Filter column with awk and regexp

Question

I've a pretty simple question. I've a file containing several columns and I want to filter them using awk.

So the column of interest is the 6th column and I want to find every string containing :

starting with a number from 1 to 100
after that one "S" or a "M"
again a number from 1 to 100
after that one "S" or a "M"

So per example : 20S50M is ok

I tried :

awk '{ if($6 == '/[1-100][S|M][1-100][S|M]/') print} file.txt

but it didn't work... What am I doing wrong?

Chris Seymour · Accepted Answer · 2013-09-23T15:15:29.097

This should do the trick:

awk '$6~/^(([1-9]|[1-9][0-9]|100)[SM]){2}$/' file

Regexplanation:

^                        # Match the start of the string
(([1-9]|[1-9][0-9]|100)  # Match a single digit 1-9 or double digit 10-99 or 100
[SM]                     # Character class matching the character S or M
){2}                     # Repeat everything in the parens twice
$                        # Match the end of the string

You have quite a few issue with your statement:

awk '{ if($6 == '/[1-100][S|M][1-100][S|M]/') print} file.txt

== is the string comparision operator. The regex comparision operator is ~.
You don't quote regex strings (you never quote anything with single quotes in awk beside the script itself) and your script is missing the final (legal) single quote.
[0-9] is the character class for the digit characters, it's not a numeric range. It means match against any character in the class 0,1,2,3,4,5,6,7,8,9 not any numerical value inside the range so [1-100] is not the regular expression for digits in the numerical range 1 - 100 it would match either a 1 or a 0.
[SM] is equivalent to (S|M) what you tried [S|M] is the same as (S|\||M). You don't need the OR operator in a character class.

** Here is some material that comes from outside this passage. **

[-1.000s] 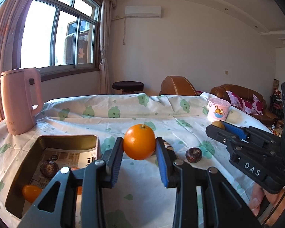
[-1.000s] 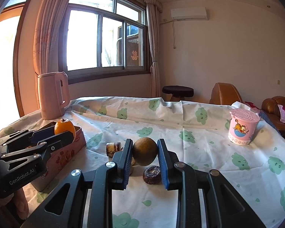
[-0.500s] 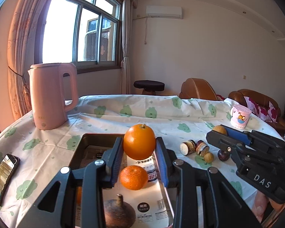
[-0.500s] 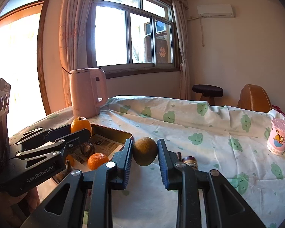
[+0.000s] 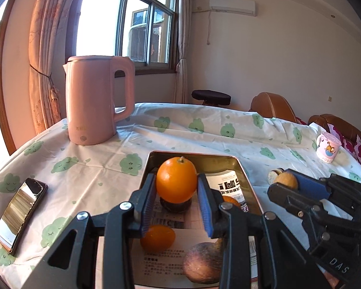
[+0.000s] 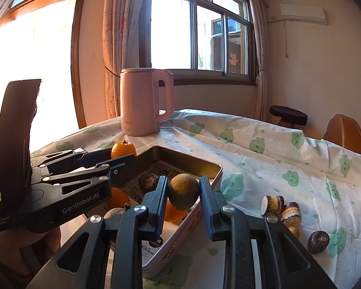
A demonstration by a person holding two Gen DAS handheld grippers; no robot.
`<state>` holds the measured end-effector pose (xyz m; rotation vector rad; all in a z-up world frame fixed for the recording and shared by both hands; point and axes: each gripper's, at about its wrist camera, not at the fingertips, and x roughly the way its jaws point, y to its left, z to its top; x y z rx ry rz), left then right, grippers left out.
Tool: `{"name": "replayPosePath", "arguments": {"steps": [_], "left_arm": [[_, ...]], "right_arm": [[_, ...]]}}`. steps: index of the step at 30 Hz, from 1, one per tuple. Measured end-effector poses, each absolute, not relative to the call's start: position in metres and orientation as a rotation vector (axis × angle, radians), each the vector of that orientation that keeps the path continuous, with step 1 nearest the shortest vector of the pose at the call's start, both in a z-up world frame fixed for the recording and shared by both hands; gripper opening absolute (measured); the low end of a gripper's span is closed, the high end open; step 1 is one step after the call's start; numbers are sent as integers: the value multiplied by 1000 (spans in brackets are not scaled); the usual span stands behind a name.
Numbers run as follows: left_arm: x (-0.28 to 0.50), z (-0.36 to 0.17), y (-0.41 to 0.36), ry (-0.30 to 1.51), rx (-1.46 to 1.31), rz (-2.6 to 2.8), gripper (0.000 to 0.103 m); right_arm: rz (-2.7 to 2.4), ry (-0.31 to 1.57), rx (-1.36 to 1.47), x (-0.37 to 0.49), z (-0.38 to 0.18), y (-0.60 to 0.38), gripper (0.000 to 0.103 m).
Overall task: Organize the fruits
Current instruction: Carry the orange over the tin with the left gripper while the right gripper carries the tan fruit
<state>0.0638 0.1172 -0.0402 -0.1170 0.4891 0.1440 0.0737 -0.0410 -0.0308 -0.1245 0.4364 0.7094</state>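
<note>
Orange (image 5: pixel 176 180) clamped between the blue-padded fingers (image 5: pixel 148 200) of the left gripper (image 5: pixel 177 201), held above the open metal tin (image 5: pixel 243 175). Brown-green round fruit (image 6: pixel 183 194) pinched likewise in the right gripper (image 6: pixel 183 203), poised over the tin's near rim (image 6: pixel 216 168). Inside the tin, on printed paper lining: a dark wrinkled fruit (image 5: pixel 175 206) directly under the held orange, a small orange citrus (image 5: pixel 157 238) nearer the camera, a purplish-brown fruit with a stem (image 5: pixel 203 262) beside it, and another orange piece (image 5: pixel 231 201) partly hidden behind the right-hand finger. On the surface (image 6: pixel 264 159) outside the tin, to its right: two short cut brown pieces (image 6: pixel 281 207) with pale ends, and one dark round fruit (image 6: pixel 318 242) lying apart from them. Pink kettle (image 5: pixel 97 98) upright behind the tin; phone (image 5: pixel 20 214) flat on the cloth at far left; pink cartoon cup (image 5: pixel 327 147) near the far right edge.
</note>
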Motion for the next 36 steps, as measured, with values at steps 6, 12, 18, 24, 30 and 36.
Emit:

Awk using the following structure condition{action}. If the condition is True the actions in the following block {} get executed for the current record being read. The condition in my solution is $6~/^(([1-9]|[1-9][0-9]|100)[SM]){2}$/ which can be read as does the sixth column match the regular expression, if True the line gets printed because if you don't get any actions then awk will execute {print $0} by default.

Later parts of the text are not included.